▶ _TASK ITEM_
Report each line of the entries below that includes "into".

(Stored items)
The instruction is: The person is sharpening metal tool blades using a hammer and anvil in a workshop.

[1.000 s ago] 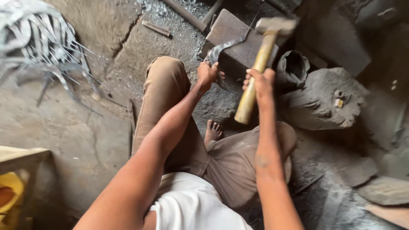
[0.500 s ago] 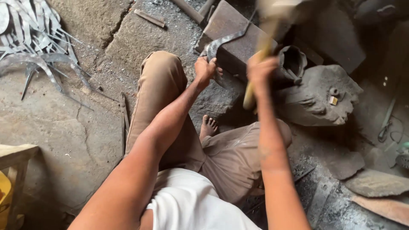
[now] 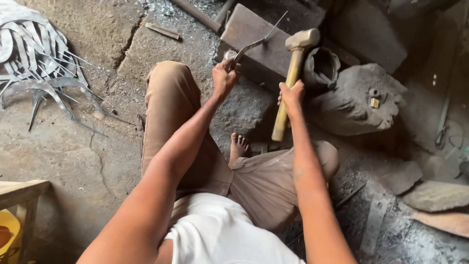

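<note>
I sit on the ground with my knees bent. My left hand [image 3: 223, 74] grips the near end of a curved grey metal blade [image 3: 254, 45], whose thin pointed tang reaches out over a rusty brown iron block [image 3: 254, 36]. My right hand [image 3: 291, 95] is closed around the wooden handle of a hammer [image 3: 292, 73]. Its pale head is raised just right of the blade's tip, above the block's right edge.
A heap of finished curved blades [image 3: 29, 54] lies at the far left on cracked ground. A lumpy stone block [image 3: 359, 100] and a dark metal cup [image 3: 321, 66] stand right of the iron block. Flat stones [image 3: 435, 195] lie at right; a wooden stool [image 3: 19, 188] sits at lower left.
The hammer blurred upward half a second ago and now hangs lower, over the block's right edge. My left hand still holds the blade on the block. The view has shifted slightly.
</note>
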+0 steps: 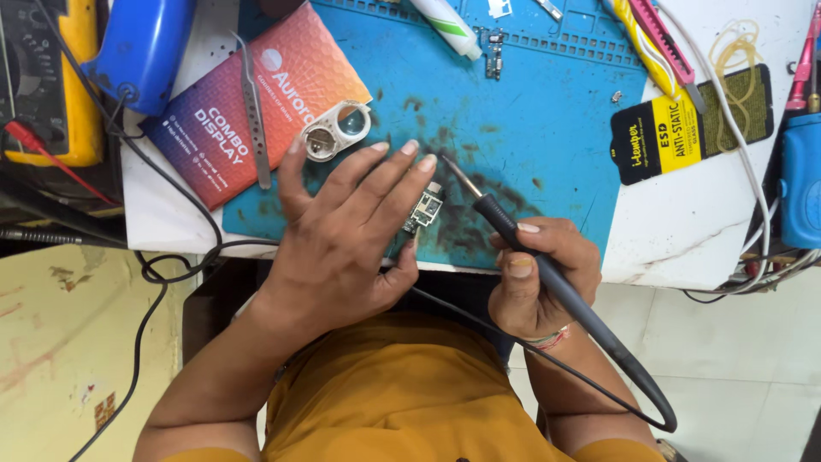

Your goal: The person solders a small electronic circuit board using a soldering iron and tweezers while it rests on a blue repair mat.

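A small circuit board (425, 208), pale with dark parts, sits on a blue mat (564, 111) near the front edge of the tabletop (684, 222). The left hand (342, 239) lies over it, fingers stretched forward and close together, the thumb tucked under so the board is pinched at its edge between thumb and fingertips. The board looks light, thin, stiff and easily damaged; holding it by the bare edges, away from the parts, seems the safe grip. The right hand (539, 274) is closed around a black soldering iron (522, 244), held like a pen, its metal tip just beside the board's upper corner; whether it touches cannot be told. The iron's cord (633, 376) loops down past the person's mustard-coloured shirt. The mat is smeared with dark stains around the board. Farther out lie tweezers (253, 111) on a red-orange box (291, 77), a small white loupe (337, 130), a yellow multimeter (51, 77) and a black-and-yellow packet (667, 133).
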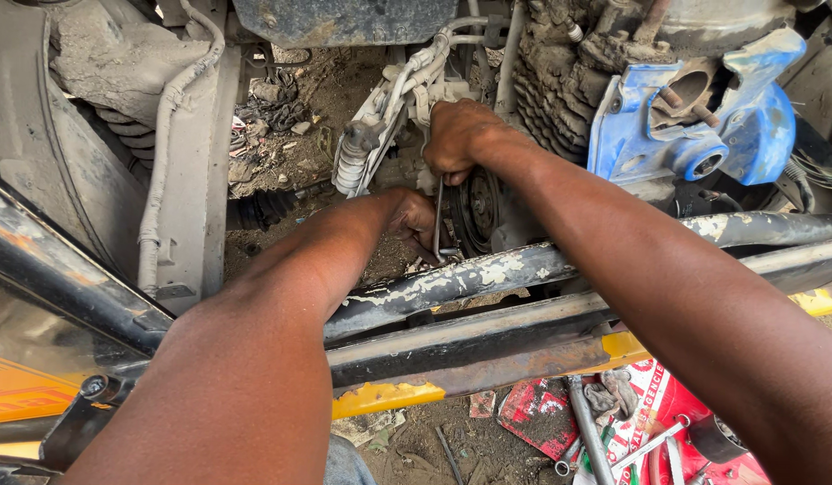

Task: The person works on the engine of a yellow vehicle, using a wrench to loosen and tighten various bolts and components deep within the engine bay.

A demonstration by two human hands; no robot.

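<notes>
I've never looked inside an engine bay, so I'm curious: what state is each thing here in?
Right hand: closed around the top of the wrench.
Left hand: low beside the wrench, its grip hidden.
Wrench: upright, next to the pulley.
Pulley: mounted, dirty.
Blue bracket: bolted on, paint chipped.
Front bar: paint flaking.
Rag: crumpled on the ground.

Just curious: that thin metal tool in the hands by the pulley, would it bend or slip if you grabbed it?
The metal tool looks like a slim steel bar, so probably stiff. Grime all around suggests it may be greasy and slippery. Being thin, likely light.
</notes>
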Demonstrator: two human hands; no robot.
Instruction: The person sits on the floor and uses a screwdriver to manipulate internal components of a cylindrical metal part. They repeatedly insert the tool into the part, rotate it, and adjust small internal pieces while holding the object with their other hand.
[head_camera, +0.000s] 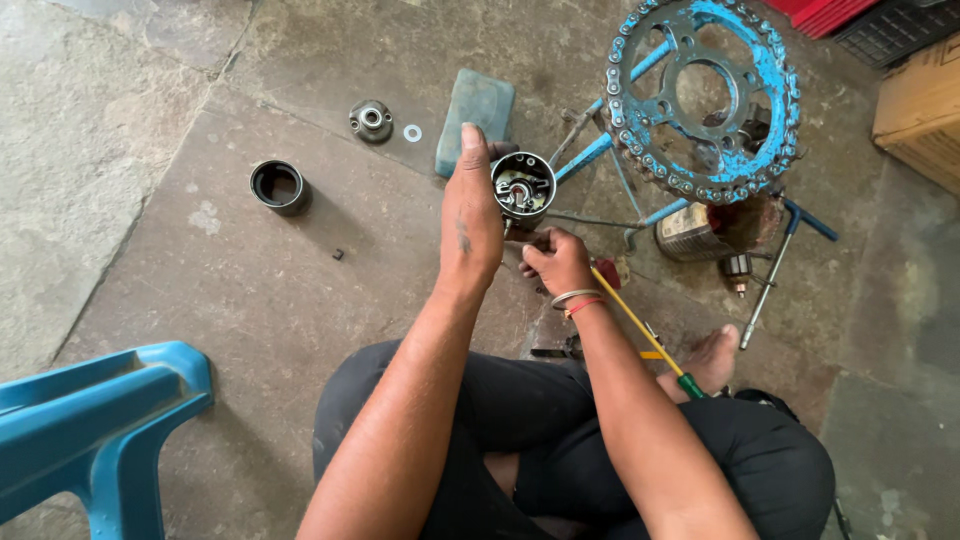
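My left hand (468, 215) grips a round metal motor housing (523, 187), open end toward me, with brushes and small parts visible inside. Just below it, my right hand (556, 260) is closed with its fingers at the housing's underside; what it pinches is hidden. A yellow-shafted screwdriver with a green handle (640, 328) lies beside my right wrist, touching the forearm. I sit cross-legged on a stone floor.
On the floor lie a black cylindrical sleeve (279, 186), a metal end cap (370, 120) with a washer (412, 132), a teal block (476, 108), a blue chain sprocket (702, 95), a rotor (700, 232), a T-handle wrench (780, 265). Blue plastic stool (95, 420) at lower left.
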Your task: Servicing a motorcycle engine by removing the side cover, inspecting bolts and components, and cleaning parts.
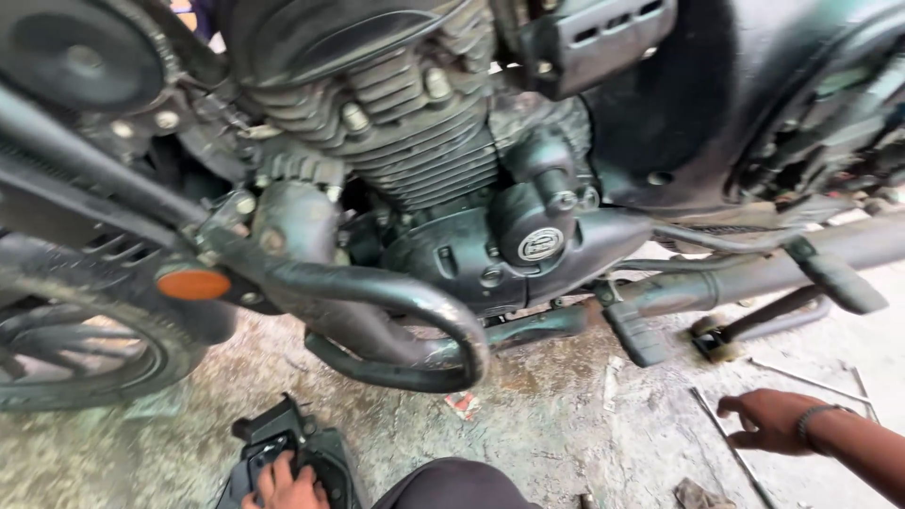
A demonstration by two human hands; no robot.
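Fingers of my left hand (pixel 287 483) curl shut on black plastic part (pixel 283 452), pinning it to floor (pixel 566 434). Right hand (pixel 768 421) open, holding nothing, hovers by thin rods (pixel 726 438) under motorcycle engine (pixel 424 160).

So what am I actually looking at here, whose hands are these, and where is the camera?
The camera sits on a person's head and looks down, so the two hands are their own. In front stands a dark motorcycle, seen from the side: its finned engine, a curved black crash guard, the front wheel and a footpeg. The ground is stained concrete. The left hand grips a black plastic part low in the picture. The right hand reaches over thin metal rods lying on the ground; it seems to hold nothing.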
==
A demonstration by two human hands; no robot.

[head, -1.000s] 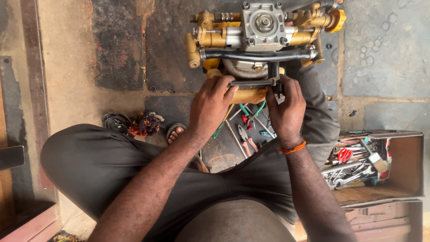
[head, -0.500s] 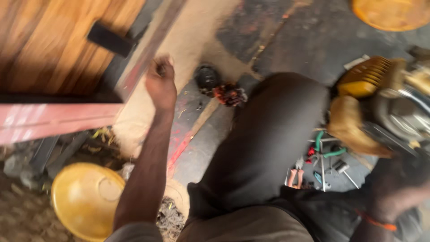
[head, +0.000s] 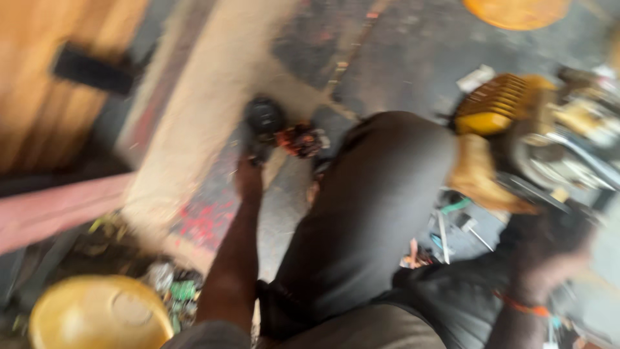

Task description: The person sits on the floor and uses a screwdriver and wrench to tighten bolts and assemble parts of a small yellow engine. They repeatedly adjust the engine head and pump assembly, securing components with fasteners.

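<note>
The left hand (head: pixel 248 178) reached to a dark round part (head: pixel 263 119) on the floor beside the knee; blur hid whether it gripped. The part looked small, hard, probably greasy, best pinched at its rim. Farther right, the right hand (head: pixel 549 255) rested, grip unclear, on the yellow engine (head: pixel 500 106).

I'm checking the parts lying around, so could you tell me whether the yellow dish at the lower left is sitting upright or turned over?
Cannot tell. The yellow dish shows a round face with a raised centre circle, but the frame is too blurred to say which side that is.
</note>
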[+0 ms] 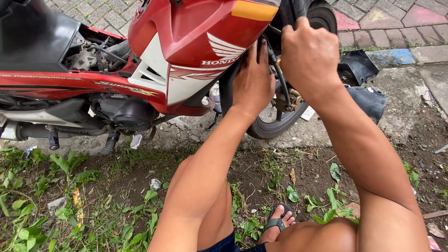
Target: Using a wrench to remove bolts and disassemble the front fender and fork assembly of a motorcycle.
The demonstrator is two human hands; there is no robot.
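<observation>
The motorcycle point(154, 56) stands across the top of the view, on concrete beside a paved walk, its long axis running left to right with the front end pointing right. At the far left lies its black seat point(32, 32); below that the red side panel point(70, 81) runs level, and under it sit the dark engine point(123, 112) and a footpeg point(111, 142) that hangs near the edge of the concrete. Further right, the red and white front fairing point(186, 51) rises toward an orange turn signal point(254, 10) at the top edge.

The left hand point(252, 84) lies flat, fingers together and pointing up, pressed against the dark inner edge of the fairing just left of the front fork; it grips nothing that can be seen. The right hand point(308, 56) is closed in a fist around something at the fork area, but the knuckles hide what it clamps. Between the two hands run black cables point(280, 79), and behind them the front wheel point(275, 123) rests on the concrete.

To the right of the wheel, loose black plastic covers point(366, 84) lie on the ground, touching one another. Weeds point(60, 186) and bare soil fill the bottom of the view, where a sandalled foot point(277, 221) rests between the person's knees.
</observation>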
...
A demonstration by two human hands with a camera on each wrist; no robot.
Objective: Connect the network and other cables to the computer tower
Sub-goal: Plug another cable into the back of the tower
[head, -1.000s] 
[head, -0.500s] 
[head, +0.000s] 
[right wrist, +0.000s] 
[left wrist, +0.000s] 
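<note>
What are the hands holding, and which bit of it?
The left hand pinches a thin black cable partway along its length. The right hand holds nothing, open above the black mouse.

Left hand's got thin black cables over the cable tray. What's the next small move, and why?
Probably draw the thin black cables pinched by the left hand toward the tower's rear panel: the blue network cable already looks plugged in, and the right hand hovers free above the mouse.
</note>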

▶ _ANSWER SPACE_
Instruction: The person sits on the floor and uses a screwdriver to manipulate internal components of a cylindrical metal part. They repeatedly insert the tool into the part, rotate it, and adjust small internal pieces while holding the object with their other hand.
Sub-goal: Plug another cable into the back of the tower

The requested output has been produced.